__TASK TO CARRY OUT__
Please take the records that follow and repeat exactly the lines starting with the line with "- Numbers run" and going on through the line with "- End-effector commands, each".

__EXTRACTED MATERIAL__
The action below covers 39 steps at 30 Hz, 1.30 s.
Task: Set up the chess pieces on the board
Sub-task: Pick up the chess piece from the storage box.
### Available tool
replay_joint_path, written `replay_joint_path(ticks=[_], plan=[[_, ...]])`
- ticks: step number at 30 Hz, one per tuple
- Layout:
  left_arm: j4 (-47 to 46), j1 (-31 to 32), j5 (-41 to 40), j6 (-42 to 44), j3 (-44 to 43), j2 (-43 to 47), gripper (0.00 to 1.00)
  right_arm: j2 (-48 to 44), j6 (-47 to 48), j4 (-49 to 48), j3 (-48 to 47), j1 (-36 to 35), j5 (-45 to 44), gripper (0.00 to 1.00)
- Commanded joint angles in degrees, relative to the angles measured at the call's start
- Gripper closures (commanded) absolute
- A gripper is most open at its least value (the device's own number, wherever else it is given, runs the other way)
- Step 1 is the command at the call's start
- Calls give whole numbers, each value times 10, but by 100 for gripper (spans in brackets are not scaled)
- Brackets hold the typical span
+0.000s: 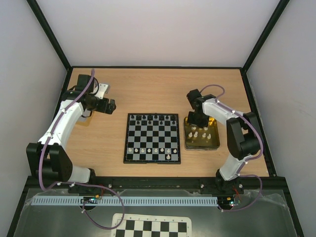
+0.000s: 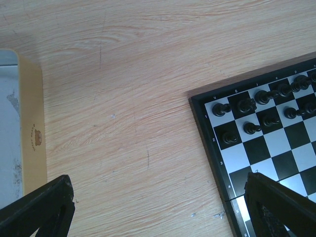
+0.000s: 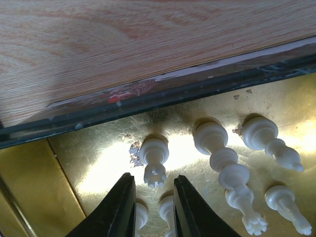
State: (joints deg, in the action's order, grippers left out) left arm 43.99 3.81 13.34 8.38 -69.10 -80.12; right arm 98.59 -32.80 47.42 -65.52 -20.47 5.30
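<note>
We see wood tabletop (image 1: 148, 89), white walls (image 1: 148, 29); left claw (image 2: 158, 180) wide apart left of board (image 1: 153, 134), right claw (image 3: 154, 178) narrowly apart.

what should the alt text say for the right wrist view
The right gripper, its black jaws narrowly apart, hangs over a shiny gold tray holding white chess pieces, with a rook-like piece just ahead of its tips. Wooden table fills the top beyond the tray's dark rim.
</note>
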Motion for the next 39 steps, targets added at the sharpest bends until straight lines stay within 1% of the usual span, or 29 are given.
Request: replay_joint_path(ticks=[1,12,14,17,19,26,34,39], plan=[[0,-4,-1,-1,0,11,6,13,9,-7,7,5,-13,79],[0,-4,2,-1,-2,5,6,32,16,-18,1,12,-12,80],[0,-4,1,-1,-2,4,6,35,18,-19,0,12,-14,85],[-1,-4,1,-1,-2,2,6,37,21,-21,-1,13,-11,94],[-1,-4,1,-1,-2,0,6,36,22,-20,-2,13,-11,97],[-2,-5,0,-1,0,1,6,26,25,-8,-10,13,-16,98],[0,-5,0,0,-1,4,6,9,30,26,-43,13,-26,98],[2,-5,4,1,-6,2,6,-30,25,50,-51,12,-14,98]])
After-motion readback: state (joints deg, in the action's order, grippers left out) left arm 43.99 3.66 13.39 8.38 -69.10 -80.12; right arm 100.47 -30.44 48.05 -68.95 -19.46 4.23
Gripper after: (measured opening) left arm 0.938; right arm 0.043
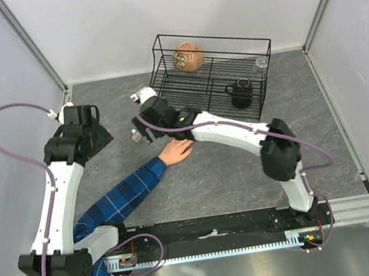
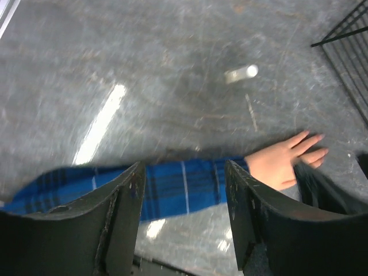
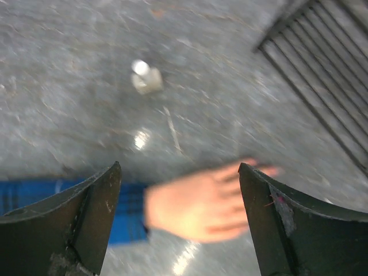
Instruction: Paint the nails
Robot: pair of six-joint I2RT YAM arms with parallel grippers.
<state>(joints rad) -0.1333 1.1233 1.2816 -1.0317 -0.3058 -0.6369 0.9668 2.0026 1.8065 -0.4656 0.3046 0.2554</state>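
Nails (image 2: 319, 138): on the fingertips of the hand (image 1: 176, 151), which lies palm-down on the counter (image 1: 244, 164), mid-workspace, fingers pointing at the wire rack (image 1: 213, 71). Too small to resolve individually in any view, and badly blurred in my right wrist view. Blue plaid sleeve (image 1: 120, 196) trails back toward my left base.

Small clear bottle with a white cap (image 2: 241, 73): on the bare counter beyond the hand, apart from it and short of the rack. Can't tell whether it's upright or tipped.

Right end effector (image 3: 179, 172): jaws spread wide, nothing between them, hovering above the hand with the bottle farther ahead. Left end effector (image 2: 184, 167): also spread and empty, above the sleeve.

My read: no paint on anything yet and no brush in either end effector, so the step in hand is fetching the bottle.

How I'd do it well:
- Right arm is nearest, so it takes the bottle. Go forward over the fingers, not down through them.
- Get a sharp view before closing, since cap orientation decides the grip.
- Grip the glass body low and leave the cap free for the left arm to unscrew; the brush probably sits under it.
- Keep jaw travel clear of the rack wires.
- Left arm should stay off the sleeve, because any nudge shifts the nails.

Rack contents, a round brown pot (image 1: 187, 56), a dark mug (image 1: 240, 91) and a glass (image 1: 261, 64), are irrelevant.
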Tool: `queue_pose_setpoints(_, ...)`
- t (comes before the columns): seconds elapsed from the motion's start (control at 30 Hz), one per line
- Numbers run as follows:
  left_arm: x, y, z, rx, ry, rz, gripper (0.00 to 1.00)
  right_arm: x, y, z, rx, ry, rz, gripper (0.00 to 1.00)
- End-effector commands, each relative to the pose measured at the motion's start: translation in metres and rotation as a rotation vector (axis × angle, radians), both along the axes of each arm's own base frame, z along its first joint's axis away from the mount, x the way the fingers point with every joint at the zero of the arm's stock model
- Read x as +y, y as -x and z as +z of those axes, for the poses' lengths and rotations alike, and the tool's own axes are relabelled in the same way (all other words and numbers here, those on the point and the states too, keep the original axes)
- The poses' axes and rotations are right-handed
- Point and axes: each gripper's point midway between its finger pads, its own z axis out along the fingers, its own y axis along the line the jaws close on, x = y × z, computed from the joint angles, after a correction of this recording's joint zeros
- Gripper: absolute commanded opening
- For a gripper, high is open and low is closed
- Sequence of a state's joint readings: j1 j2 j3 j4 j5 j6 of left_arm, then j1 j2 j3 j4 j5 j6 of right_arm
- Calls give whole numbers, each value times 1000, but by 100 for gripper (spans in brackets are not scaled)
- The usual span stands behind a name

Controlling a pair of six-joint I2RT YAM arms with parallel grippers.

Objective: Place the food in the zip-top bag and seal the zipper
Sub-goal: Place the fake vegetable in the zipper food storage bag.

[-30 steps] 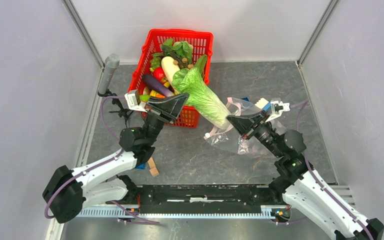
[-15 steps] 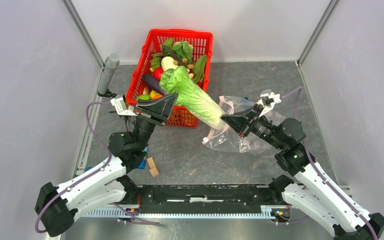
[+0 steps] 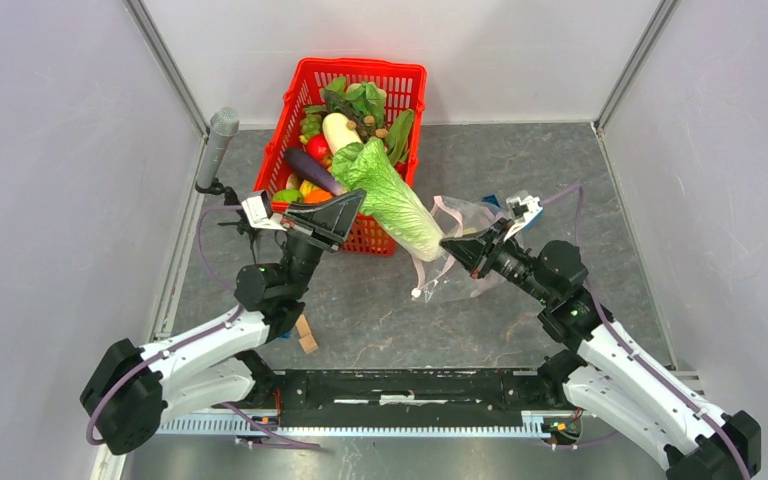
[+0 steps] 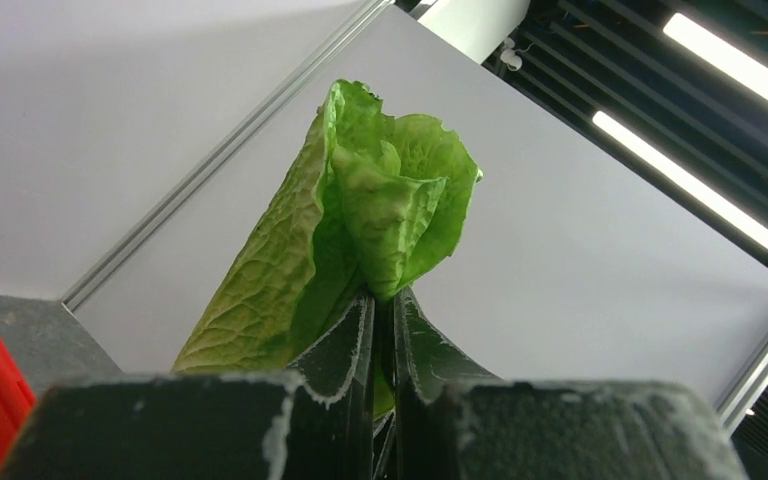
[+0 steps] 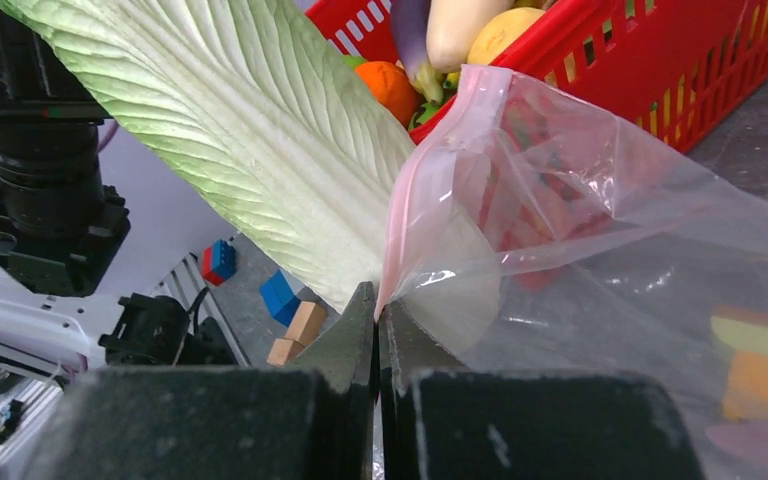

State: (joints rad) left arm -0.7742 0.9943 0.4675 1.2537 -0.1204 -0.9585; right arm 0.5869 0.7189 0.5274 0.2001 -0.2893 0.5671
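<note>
One napa cabbage (image 3: pixel 392 200) hangs slanted above the table, its white base at the mouth of the zip-top bag (image 3: pixel 463 212).
The left gripper (image 4: pixel 382 300) is clamped on the cabbage's green leafy tip, just beside the red mesh basket (image 3: pixel 360 68). The right gripper (image 5: pixel 377 295) is pinched tight on the bag's edge at the pink zipper (image 5: pixel 430 160), lifting the clear plastic off the table; how far the cabbage reaches inside I cannot tell. An eggplant (image 3: pixel 310 167), a white radish (image 3: pixel 338 130) and leafy greens (image 3: pixel 360 98) lie in the basket. Small building blocks (image 3: pixel 305 335) lie near the left arm.
</note>
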Motion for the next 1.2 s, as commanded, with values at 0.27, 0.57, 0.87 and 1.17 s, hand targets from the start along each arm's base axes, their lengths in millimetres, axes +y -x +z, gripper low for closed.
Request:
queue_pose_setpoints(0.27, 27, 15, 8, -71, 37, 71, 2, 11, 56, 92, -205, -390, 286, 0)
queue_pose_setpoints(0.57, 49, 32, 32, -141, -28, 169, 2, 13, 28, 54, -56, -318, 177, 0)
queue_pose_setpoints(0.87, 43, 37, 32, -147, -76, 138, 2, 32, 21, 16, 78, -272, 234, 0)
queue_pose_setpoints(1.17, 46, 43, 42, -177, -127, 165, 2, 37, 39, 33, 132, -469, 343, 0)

__WORKED SOLUTION__
- Numbers run as follows:
  left_arm: x, y, z, rx, ry, rz, gripper (0.00 to 1.00)
  right_arm: x, y, z, rx, ry, rz, gripper (0.00 to 1.00)
- End-effector commands, each relative to the pose measured at the motion's start: translation in metres and rotation as a rotation vector (axis × angle, radians), both along the axes of each arm's own base frame, z along its first joint's axis away from the mount, x the way the fingers point with every joint at the zero of the arm's stock model

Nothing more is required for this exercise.